* What the task asks *
Report each line of the listing below that holds "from".

--------

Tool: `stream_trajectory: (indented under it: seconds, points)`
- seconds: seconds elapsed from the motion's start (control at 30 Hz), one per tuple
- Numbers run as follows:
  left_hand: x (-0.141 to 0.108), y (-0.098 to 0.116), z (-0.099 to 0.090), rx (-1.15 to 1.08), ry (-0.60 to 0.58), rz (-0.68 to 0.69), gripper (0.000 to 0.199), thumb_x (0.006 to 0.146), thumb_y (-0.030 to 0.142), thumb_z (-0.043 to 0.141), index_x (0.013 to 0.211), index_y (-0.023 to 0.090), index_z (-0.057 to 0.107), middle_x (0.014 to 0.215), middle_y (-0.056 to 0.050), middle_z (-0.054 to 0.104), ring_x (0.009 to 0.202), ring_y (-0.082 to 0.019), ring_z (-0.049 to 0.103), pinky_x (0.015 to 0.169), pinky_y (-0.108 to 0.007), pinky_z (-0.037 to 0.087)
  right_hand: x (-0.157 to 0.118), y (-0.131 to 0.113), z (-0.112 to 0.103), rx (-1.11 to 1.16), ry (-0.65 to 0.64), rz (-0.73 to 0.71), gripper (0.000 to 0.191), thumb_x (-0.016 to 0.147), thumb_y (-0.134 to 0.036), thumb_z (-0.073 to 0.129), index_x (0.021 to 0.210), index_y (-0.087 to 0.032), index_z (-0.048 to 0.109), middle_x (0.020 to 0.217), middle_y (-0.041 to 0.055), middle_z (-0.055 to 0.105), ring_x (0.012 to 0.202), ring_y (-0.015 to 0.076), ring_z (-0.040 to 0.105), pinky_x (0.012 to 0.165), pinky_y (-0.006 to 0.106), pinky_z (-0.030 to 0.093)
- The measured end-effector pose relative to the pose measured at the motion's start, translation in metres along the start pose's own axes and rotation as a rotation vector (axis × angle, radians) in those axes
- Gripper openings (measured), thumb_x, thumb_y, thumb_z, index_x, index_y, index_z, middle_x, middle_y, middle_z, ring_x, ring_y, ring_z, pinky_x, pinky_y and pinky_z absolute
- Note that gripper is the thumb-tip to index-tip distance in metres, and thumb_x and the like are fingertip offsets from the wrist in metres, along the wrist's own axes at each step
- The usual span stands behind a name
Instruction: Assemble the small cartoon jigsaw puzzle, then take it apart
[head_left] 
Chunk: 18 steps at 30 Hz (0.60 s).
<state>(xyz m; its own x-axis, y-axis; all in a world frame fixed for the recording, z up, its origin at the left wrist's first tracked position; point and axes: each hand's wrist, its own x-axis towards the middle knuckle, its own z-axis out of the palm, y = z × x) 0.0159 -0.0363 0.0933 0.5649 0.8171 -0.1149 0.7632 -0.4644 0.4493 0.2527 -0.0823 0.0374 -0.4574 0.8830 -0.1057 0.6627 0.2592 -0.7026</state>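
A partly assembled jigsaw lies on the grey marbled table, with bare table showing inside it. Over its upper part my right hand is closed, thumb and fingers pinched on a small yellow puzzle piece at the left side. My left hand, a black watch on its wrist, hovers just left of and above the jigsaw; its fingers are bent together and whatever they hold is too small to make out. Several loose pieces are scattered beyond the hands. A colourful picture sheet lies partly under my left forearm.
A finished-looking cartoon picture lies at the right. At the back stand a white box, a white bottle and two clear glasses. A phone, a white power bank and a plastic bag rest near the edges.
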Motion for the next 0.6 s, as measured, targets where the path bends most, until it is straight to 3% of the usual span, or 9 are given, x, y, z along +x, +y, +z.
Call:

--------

* Exercise result *
- seconds: seconds elapsed from the motion's start (control at 30 Hz), one per tuple
- Note that gripper is the thumb-tip to index-tip distance in metres, and thumb_x and the like are fingertip offsets from the wrist in metres, along the wrist's own axes at each step

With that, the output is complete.